Dear God, she thought, coming awake suddenly, Thomas hadn’t even been the first opportunity that day when it came to sex!  When she’d asked Spiro about the price of rooms he’d winked and said there was no charge for those who shared his bed.  Christ, how sordid!   No way was she going to stay there after that!  No way.  Of course the old goat had spotted her distaste almost at once: “Forgive me my silly joke!”  But it didn’t fool her.  She’d already seen him watching her, eyes slightly narrowed, like a shrewd old fisherman watching his line to see if the bait would be taken.  He was about the same age as her dad.
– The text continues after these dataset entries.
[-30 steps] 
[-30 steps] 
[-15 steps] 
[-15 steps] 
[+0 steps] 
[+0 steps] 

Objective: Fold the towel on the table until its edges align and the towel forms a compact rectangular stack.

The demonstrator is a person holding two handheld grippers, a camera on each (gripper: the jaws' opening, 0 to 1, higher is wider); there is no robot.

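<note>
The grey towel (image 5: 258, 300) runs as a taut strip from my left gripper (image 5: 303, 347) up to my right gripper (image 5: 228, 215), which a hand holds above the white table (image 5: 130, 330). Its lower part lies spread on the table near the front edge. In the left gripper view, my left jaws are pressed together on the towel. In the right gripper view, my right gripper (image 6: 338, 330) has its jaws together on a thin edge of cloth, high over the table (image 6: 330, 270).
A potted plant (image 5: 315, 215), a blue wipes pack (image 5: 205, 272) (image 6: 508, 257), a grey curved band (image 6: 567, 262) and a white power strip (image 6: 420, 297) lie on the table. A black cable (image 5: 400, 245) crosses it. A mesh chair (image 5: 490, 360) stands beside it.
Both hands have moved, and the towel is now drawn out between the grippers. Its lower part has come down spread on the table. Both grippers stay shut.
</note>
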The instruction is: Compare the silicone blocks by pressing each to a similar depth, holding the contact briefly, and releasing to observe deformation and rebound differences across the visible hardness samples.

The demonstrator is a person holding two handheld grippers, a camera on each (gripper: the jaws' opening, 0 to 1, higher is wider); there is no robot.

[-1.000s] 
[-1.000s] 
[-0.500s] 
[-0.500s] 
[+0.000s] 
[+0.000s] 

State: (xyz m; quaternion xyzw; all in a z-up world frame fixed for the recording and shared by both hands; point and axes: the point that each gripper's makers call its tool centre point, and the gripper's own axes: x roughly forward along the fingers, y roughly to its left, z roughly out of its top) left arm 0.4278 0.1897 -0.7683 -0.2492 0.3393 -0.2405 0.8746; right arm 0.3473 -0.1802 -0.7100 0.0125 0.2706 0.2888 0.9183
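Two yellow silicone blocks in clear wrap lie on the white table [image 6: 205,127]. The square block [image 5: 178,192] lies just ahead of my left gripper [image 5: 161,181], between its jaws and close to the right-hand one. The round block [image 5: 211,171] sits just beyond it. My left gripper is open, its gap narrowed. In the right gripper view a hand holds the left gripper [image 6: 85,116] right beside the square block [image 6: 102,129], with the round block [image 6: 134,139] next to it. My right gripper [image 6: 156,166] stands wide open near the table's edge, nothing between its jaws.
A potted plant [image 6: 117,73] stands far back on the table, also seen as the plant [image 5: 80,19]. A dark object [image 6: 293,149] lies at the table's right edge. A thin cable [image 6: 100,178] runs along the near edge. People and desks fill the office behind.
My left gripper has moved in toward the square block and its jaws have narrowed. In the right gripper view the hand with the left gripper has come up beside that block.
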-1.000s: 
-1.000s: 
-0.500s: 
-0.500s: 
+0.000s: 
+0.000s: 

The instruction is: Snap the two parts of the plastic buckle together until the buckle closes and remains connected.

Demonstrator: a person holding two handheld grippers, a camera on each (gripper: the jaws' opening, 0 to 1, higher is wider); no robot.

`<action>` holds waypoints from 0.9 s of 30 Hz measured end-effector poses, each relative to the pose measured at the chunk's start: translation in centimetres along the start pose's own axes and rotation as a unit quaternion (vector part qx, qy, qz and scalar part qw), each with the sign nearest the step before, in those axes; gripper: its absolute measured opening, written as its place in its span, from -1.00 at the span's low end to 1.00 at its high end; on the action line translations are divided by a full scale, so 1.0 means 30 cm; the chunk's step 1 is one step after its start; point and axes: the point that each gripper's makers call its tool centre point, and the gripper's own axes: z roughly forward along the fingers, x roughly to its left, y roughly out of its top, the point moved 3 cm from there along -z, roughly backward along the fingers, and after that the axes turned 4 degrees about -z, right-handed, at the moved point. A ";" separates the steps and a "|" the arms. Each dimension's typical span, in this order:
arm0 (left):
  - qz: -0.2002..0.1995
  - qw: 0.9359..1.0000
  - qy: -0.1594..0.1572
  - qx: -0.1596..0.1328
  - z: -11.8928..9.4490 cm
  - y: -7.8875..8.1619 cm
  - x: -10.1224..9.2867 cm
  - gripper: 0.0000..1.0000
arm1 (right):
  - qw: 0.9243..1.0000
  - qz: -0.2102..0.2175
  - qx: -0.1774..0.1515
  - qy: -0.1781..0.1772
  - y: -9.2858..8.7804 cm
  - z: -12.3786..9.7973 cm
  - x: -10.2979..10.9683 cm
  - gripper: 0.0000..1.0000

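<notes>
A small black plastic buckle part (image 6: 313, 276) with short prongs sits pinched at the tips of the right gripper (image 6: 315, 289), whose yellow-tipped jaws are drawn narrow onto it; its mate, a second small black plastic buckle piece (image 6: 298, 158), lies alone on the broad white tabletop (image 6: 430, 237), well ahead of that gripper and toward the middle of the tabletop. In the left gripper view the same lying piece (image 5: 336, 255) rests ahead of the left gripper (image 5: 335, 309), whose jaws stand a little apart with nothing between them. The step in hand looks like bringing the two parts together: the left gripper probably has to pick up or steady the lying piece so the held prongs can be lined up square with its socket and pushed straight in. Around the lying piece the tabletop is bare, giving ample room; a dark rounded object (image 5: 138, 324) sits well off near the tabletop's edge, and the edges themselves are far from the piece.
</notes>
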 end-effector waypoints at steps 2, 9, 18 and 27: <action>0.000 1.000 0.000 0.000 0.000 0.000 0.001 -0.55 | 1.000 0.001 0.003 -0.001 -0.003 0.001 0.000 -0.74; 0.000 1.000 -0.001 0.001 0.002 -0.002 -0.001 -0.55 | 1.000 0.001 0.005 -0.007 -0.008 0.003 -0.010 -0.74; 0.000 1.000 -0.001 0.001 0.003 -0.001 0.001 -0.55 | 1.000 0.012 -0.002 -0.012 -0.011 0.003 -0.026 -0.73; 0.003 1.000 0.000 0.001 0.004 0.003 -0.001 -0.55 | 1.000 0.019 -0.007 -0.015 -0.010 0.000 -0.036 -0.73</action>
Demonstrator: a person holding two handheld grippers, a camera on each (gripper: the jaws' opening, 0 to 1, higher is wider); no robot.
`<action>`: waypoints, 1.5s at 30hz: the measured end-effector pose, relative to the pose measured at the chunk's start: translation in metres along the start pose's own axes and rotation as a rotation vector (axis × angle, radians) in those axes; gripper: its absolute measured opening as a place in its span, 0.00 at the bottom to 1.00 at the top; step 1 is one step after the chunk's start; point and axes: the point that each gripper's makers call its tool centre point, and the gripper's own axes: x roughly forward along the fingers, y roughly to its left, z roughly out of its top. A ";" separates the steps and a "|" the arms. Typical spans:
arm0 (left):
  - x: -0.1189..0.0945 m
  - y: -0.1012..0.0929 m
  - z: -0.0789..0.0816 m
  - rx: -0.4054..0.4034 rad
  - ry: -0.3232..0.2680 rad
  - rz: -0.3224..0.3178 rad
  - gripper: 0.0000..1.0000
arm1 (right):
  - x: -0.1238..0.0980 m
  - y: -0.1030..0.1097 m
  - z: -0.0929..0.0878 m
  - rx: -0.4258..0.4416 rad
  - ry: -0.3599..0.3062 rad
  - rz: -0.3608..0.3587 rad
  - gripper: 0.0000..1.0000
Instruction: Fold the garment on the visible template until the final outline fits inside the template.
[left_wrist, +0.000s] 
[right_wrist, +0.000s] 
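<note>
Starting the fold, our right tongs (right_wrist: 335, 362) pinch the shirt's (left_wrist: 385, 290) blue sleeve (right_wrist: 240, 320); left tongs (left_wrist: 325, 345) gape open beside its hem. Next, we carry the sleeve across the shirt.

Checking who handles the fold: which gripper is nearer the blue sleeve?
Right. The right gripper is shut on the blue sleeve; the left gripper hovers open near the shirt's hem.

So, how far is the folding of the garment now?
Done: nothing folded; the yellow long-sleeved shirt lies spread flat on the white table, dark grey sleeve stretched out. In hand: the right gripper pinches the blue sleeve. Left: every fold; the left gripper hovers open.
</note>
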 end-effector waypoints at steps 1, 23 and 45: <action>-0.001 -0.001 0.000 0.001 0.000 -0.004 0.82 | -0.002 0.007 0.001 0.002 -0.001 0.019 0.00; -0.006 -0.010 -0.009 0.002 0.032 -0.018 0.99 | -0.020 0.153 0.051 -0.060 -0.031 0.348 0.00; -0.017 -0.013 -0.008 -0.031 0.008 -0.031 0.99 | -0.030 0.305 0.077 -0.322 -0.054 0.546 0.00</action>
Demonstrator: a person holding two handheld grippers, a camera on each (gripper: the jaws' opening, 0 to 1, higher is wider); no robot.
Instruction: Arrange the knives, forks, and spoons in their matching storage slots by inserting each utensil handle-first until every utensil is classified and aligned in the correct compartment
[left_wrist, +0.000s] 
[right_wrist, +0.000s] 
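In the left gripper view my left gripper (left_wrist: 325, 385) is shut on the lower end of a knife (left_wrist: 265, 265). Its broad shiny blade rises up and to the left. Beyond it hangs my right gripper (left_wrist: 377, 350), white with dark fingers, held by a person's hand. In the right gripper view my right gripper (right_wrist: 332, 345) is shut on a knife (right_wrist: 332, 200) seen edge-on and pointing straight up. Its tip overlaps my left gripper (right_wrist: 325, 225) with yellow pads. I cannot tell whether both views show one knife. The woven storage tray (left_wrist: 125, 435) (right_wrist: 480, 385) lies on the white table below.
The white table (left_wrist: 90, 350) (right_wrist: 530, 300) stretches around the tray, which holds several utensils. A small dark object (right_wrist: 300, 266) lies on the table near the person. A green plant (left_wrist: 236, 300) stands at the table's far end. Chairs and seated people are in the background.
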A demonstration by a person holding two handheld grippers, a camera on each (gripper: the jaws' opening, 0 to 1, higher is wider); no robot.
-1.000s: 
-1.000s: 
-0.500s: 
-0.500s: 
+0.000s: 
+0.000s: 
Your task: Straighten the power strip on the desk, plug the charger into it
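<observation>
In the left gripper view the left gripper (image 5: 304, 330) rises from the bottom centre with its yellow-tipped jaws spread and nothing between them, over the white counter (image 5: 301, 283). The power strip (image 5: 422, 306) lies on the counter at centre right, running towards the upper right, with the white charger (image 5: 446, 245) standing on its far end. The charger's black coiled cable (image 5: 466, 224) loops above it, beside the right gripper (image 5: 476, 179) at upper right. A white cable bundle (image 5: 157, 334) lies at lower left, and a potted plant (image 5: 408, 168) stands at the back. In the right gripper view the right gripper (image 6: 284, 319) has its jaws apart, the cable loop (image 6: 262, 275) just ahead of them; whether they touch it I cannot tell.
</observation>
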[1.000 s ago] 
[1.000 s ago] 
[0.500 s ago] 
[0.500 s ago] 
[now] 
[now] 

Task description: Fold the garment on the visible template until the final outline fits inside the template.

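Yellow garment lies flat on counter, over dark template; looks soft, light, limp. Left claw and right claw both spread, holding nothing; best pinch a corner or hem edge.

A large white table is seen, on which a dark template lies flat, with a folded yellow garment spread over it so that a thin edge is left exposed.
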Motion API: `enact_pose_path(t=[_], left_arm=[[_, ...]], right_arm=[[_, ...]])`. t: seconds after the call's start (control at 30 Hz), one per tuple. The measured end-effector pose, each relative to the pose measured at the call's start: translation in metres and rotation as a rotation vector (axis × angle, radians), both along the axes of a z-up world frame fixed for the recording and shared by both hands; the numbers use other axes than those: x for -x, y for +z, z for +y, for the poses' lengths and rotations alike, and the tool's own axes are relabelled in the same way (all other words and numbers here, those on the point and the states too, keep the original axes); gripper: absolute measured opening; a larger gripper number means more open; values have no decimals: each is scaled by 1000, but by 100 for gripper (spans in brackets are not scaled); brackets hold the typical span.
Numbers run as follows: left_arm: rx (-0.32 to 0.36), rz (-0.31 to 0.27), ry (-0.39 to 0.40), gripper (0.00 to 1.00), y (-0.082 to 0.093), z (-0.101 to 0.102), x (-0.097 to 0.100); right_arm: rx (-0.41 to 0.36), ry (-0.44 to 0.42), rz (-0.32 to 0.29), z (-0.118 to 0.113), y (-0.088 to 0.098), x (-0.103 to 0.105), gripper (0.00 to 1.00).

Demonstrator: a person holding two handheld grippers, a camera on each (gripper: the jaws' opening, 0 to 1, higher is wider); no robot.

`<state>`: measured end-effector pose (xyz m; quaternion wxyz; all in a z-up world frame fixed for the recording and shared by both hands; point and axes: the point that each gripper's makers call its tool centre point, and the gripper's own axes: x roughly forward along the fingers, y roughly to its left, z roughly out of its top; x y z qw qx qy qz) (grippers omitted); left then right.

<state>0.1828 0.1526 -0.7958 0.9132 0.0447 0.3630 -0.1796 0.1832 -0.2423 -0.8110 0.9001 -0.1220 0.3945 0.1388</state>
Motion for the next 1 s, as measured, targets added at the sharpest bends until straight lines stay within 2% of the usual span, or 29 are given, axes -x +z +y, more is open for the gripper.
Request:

Still, she thought, it had probably worked once, thirty years ago, when Spiro wasn’t so flabby and Greece had seemed much more exotic to northern Europeans than it did now in these days when Bali or Thailand were commonplace destinations.  The pull of the other.  She remembered some nature programme she’d seen.  Female chimps sneaking away from their troop when the alpha male was sleeping in his tree, risking attack by leopards to journey all by themselves by moonlight over a mountain ridge and down into the next valley.  They’d mate with males from another troop down there and then return again over the rocks and through the leopard-ridden night.  Hedging their bets, the programme had said.  New genes to mingle with their own. 

A leopard in the moonlight.  Dear God, imagine that.  Those spots among all these speckled shades of grey.  The creature would be right on top of you before you’d seen it at all.

*  *  *

Several hours later, she surfaced from sleep again and sat up to have a look around.

The moon had gone, and Orion was right down at the horizon.  This evidence that the planet had been quietly turning while she slept was for some reason immensely comforting, and she felt a surge of that same delicious happiness that had come to her when she found her sleeping bag. It reminded her of when she was a little girl, back in the days before her brothers were even born, wrapped in a warm blanket in the back of her parents’ car as they drove through the night to her Nan’s house in Galway.  Sometimes, after an aeon of silence, one of the grown-ups would say something in the front there, some murmured thought or observation, and she’d half-wake to see the street-lights of some little town flickering in the windows above her, or maybe the headlights of a passing truck, briefly illuminating the door handles and head-rests, the plastic lining of the car roof, the pocket in front of her, with her pad and crayons, on the back of her father’s seat.  And then quietness and darkness would return, and she’d slip back down into sleep.

Everything in her immediate surroundings was in almost complete darkness.  So was the sea below, except for the faint grey ghosts of waves breaking below her on the beach.  There were no fishing boats now, and Thomas had long since gone.